1H NMR spectra were recorded on a Varian Unity/Inova 500B spectrometer (500 MHz) at room temperature. The concentrated solution or solid polymer was dissolved in methanol-d4 for 1H NMR measurement. GPC analysis was performed using an Agilent 1260 system. The eluent was N,N-dimethylformamide (HPLC grade, containing 50 mM LiBr) at a flow rate of 1 mL min−1 at 50 °C. Polystyrene (PS) standard was used to calibrate GPC for molecular weight measurements. TEM images were obtained on a JEOL 2100 electron microscope and Hitachi HT7800 microscope at an acceleration voltage of 80 kV. The samples were prepared by dropping 5 μL of solution on carbon-coated copper grids (200 mesh, Ted Pella, USA) and left to stay for 1 min without adding additional stain agent since the Ru2+ in the solution provides enough contrast. The excess solution was blotted carefully with filter paper. DLS measurements were carried out using a Beckman–Coulter DelsaTM Nano C Particle Size & Zeta Potential Analyzer and Malvern Panalytical, Zetasizer Nano ZS. CLSM images were obtained using an ELYRA super-resolution microscope. The samples were stained with 0.4 mM Rhodamine 6 G (v/v 10:1) and were excited at 561 nm. Ultraviolet–visible (UV–Vis) spectroscopy measurements were conducted on a Cole Parmer 2100UV + spectrophotometer. In total, 20-µL samples were diluted with 5 mL of methanol for UV–vis measurement.

Experimental setup

As shown in Fig. 1, the feeding system was manually programmed to automatically calculate and deliver the appropriate inflow of a macro PEG–CTA, monomer, and BZ reactants into the system and the outflow to keep the volume constant and the desired residence time. Each reactant (PEG45–CDTPA, DAAM, H2SO4 + Malonic Acid, Ru(bpy)32+, and NaBrO3) was pumped to the reactor by a Longer BT-100 2J peristaltic pump. The same type of peristaltic pump was used to pump the outflow. Oscillations were continuously monitored by measuring the redox potential (Ru2+/Ru3+) with a Microelectrodes Inc ORP meter (with data frequency of five samples per second). A jacketed glass reactor was connected to a thermal bath to keep the reaction temperature constant at 25 °C, and a magnetic stirrer was used for stirring the solution.

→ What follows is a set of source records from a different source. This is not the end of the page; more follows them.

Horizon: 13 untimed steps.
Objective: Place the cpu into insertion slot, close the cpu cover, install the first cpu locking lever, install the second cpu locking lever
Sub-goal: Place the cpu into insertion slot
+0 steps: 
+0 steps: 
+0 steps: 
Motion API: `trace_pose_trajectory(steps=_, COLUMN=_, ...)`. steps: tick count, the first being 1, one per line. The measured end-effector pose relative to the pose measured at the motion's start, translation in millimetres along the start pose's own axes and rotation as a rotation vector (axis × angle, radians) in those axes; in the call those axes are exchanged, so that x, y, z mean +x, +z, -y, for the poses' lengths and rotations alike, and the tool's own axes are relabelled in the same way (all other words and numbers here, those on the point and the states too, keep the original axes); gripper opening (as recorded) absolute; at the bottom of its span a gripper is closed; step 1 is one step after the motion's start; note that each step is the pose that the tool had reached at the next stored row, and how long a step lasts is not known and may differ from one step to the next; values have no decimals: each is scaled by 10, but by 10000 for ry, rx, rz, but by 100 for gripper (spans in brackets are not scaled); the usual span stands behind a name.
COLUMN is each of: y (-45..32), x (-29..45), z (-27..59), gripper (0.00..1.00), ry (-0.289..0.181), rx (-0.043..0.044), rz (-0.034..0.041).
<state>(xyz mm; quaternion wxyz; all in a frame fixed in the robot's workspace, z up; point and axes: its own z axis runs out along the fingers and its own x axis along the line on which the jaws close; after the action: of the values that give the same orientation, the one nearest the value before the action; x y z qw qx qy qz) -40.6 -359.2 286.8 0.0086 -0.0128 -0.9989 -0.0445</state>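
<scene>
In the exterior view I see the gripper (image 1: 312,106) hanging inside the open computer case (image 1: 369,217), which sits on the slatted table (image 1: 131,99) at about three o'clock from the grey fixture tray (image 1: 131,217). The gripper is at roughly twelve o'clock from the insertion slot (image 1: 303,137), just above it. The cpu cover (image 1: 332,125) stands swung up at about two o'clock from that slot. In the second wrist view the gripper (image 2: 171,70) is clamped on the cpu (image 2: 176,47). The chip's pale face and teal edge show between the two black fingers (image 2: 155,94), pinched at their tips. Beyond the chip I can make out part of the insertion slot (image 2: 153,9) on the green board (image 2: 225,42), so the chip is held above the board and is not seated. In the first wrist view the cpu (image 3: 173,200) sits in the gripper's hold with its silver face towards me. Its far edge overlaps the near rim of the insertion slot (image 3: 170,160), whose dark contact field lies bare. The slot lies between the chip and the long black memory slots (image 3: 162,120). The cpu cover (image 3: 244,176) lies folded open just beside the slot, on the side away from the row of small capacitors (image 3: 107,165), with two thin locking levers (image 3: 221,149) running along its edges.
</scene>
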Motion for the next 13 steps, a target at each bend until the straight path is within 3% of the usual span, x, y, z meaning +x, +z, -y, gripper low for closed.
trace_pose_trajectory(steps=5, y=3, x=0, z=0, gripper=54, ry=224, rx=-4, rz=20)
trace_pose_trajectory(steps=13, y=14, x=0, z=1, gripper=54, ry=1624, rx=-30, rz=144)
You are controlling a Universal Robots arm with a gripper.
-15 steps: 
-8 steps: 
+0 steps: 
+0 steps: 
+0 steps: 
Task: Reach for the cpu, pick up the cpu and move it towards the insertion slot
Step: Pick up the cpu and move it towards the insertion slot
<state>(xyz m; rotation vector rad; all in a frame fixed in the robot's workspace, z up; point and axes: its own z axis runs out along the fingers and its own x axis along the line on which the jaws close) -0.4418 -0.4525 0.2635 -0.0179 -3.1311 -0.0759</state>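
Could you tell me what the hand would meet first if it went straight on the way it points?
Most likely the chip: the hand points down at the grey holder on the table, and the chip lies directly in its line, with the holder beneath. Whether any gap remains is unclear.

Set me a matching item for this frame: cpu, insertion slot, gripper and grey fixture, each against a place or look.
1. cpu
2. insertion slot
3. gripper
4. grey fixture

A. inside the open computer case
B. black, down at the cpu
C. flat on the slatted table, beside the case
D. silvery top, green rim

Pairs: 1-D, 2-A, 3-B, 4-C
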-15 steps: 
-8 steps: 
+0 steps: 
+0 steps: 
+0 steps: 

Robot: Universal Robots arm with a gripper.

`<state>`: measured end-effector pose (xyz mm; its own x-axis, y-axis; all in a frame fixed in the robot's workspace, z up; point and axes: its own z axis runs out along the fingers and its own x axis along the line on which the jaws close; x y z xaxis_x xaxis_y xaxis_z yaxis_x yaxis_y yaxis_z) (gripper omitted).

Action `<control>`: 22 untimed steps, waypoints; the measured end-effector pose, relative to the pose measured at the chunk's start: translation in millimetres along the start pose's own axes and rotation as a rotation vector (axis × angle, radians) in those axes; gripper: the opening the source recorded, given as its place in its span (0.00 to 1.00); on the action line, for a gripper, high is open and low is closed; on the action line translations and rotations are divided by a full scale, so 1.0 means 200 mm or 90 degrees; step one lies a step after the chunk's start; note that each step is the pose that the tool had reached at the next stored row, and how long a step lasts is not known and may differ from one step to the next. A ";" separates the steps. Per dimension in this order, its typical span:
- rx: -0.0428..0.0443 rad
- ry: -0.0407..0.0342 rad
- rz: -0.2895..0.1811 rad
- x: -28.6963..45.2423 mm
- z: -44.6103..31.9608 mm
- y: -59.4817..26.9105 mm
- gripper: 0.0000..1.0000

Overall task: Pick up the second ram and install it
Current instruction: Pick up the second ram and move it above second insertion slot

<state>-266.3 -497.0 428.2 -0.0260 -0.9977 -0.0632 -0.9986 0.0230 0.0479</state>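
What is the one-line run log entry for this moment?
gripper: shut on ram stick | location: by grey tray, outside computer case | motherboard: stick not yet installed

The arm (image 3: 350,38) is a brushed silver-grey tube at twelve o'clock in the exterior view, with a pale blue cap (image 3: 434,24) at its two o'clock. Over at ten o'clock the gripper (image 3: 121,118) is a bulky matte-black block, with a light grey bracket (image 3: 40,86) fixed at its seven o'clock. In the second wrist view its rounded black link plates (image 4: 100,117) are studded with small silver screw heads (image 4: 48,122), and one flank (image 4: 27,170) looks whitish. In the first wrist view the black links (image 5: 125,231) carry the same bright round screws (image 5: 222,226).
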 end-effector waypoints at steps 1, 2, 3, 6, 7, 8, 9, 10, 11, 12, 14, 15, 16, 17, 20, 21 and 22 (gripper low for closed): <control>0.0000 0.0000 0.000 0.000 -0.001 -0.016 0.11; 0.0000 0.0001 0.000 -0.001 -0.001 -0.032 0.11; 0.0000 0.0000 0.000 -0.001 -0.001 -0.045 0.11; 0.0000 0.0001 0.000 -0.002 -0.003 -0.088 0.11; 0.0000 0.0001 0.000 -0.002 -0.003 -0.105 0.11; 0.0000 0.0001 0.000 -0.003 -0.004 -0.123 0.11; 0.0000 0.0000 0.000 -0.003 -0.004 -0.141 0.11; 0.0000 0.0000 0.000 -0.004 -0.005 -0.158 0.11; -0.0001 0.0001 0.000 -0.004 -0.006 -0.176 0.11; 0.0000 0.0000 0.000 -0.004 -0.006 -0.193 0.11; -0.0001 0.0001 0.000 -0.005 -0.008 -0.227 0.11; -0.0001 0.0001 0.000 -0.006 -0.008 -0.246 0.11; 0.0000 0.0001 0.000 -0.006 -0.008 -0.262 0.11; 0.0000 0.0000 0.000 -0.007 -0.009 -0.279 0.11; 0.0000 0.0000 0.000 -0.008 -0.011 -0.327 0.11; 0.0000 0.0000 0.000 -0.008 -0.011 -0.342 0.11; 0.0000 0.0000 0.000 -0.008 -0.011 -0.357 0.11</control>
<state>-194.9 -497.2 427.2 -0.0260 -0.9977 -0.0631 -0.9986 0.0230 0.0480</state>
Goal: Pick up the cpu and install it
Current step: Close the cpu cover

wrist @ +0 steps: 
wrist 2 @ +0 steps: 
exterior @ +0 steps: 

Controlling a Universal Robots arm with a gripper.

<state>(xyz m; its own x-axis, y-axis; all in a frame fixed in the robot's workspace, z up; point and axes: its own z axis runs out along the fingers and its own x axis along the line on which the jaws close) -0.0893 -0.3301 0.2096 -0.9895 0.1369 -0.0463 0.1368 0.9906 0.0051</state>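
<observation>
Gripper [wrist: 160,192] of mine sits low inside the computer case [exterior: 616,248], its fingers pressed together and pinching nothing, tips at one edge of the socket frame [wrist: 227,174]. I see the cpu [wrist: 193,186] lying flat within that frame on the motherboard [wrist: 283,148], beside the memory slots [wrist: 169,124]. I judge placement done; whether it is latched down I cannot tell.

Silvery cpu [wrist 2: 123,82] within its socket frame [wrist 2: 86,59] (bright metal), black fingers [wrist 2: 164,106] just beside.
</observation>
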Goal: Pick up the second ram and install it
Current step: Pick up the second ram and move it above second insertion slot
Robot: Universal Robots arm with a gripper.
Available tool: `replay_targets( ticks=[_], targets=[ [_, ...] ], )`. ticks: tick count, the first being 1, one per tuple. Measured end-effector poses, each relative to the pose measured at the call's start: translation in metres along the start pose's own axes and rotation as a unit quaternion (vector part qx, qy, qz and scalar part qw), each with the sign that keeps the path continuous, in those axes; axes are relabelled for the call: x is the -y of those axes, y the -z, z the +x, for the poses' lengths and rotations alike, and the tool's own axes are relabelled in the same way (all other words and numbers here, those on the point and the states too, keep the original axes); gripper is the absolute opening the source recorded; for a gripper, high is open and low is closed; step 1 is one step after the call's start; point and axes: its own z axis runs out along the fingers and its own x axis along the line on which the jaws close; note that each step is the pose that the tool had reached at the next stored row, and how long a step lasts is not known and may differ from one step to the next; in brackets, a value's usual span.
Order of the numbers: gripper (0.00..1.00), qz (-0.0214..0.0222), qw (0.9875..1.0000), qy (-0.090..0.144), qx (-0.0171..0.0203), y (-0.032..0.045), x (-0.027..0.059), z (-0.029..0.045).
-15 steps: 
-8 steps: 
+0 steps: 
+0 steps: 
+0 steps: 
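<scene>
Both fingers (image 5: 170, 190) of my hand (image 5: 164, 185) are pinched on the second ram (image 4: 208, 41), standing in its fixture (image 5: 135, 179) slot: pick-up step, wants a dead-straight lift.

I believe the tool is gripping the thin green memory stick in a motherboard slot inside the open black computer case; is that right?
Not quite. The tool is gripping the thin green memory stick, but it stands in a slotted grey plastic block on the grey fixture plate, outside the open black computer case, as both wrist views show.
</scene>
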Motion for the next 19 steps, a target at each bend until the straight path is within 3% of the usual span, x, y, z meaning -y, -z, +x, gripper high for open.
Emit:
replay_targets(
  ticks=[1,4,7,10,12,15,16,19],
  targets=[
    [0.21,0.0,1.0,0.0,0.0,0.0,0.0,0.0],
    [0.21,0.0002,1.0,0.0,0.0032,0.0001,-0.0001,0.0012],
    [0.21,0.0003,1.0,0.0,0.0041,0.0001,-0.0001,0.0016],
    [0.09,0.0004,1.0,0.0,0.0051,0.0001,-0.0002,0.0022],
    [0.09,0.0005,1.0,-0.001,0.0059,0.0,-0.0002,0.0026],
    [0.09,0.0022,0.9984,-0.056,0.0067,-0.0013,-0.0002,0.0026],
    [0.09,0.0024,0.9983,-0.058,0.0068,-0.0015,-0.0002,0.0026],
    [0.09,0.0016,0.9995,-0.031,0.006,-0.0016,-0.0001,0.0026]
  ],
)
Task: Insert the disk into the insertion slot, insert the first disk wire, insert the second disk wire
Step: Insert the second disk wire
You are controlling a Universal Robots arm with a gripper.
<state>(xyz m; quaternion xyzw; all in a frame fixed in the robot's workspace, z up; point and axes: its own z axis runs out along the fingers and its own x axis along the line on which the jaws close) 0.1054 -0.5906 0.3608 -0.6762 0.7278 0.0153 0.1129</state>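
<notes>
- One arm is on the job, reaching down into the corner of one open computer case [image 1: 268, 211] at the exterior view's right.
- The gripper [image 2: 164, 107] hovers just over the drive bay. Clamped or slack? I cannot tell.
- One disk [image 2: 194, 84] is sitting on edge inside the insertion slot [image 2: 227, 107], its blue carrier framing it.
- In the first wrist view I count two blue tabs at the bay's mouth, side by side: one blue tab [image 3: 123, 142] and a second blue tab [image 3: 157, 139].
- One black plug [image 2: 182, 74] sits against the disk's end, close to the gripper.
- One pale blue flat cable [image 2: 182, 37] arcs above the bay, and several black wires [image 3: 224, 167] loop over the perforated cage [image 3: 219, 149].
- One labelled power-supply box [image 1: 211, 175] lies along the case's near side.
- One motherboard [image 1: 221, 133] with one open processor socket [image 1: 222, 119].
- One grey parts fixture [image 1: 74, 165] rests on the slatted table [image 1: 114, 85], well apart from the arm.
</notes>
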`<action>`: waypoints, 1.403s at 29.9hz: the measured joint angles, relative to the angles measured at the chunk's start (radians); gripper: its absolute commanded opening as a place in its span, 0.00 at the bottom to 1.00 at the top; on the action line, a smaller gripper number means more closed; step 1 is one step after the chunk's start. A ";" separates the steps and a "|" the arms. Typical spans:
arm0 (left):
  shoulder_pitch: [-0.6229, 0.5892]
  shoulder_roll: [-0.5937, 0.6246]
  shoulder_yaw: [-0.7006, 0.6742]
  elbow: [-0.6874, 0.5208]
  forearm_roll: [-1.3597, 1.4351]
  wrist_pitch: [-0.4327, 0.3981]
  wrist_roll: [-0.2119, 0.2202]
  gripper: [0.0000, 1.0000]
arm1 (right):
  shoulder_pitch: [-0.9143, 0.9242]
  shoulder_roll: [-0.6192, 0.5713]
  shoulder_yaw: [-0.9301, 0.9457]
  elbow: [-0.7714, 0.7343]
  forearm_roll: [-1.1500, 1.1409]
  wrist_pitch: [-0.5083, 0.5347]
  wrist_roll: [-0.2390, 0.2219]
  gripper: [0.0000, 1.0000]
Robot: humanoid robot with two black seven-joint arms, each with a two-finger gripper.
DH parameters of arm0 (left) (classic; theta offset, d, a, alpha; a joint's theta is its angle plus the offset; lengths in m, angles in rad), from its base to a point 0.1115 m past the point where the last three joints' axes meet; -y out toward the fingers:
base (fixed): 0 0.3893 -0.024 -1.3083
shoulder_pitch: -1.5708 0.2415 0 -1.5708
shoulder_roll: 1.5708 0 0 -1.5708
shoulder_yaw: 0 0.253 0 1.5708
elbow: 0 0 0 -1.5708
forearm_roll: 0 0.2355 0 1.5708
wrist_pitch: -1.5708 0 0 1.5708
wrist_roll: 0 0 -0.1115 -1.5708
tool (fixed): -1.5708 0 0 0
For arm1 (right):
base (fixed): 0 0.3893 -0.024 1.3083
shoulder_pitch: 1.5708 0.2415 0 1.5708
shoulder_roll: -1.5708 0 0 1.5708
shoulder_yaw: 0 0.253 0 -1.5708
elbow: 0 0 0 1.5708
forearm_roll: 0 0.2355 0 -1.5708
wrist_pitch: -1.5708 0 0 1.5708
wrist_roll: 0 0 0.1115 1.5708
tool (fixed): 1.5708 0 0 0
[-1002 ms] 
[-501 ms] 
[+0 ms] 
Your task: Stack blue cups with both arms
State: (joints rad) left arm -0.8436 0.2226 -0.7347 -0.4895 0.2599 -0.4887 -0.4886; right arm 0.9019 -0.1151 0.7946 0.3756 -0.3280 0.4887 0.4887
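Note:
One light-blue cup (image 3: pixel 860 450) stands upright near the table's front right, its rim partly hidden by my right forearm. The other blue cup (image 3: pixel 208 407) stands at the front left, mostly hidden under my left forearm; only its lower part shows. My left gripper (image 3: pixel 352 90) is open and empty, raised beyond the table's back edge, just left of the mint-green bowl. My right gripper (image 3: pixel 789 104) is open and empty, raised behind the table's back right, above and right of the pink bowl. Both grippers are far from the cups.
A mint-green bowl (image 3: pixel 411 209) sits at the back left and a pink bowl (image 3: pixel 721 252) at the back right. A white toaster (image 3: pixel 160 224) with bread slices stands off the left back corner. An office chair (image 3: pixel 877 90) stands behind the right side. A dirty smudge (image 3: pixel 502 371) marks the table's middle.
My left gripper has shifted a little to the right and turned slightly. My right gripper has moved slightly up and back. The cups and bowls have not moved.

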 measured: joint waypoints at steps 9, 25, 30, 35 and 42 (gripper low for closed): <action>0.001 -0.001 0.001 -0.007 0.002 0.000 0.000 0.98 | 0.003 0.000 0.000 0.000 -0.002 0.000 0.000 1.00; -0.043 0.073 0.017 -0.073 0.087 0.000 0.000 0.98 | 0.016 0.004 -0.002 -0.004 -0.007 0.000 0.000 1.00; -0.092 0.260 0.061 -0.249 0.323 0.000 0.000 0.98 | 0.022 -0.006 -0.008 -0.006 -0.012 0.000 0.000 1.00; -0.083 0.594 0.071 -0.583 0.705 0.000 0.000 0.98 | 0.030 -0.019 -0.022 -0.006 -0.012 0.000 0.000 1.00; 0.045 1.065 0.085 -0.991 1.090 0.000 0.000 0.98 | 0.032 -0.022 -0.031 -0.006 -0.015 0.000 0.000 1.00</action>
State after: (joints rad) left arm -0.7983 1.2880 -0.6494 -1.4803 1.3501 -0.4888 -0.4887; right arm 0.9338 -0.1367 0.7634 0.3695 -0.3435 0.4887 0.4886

B–Z-mediated RAFT aqueous dispersion PISA in CSTR

Reactant concentrations for recipe 1 are as follows: PEG45–CDTPA (0.08 mM), Ru (bpy)32+ (0.2 mM), DAAM (32 mM), NaBrO3 (0.15 M), H2SO4 (0.5 M), and CH2(COOH)2 (0.06 M) for a target degree of polymerization of 400. The total volume is 50 mL. The contents were stirred at 300 rpm at 25 °C in dark conditions (note that the ruthenium catalyst is photosensitive).

Residence time distribution measurements

Residence time distribution measurements using a pulse method are nontrivial to carry out in the BZ reaction medium, due to the extreme reactivity of BZ and the lack of inert tracers. BZ is acidic and pH sensitive and contains a strong oxidant and a metallic catalyst. Since the tracer should be inert, any molecule that affects pH or redox potential or reacts with the radicals produced during reaction is not an adequate tracer. Most organic fluorescent dyes are degraded or oxidized by BZ, pH dyes would affect pH, most salts would affect the redox potential, etc. Due to the difficulty to find an appropriate tracer, we ran tracer tests in our setup running water instead of the BZ to get a baseline, before running the same tests with BZ and evaluate the degree of degradation of the tracer. Supplementary Fig. 3 shows the tracer results using a pulse, leading to a concentration of 3.4 μg ml−1 of Rhodamine B and measuring the absorbance at a wavelength of 543 nm, for residence times of 60 and 120 min. As shown in Supplementary Fig. 3, the actual residence time distributions are very close to their respective ideal RTDs. The experimental mean RTD and variance RTD in water are 57 and 54 for the 60-min setting and 116 and 116 min for the 120-min setting.

Unfortunately, when attempting the RTD measurement in the actual reaction medium, BZ polymerization, even if using a ten times more concentrated pulse of the same tracer, Rhodamine B, the tracer was completely degraded and reacted within 3 min, illustrating the difficulty to run RTD measurements in BZ (see Supplementary Fig. 4).